◆ TASK INSTRUCTIONS
The answer is the line with "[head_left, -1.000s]" and every line after it to the end of the listing, retyped exactly. Pictures do not belong in it.
== EXERCISE DATA
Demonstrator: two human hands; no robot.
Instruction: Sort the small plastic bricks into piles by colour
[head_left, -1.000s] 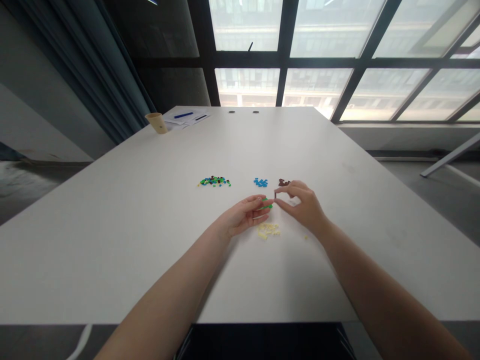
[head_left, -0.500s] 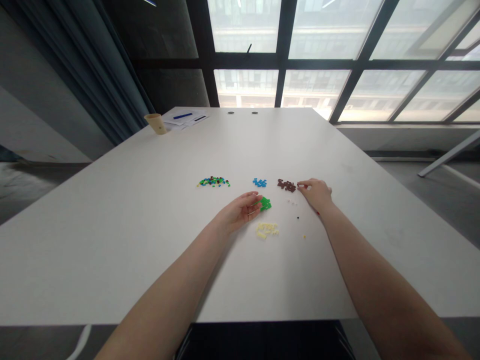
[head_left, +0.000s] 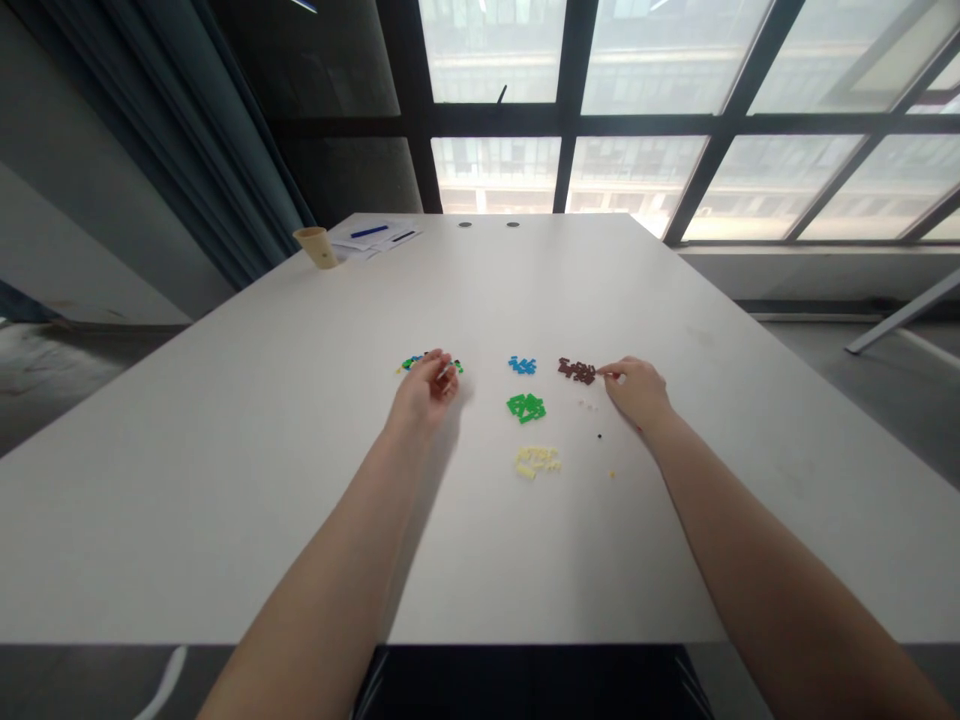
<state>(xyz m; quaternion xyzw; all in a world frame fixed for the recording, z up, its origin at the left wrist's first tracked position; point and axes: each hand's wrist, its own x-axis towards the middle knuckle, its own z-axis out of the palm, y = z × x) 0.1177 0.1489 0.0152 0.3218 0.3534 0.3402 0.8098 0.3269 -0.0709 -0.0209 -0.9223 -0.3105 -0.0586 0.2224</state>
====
◆ SOLUTION
[head_left, -1.000s] 
[head_left, -0.500s] 
[head_left, +0.000s] 
<state>(xyz m; quaternion xyzw; all in a world frame fixed for the recording, z up, its origin at the left wrist's first tracked position; point and axes: each hand's wrist, its own x-axis towards the middle knuckle, its own z-axis out of the palm, y = z × x) 0.1177 0.1489 0.0152 0.3218 0.3534 0.3402 0.8098 0.3269 -0.0709 -0.0209 -0.9223 -0.3105 -0.0586 0.2224</state>

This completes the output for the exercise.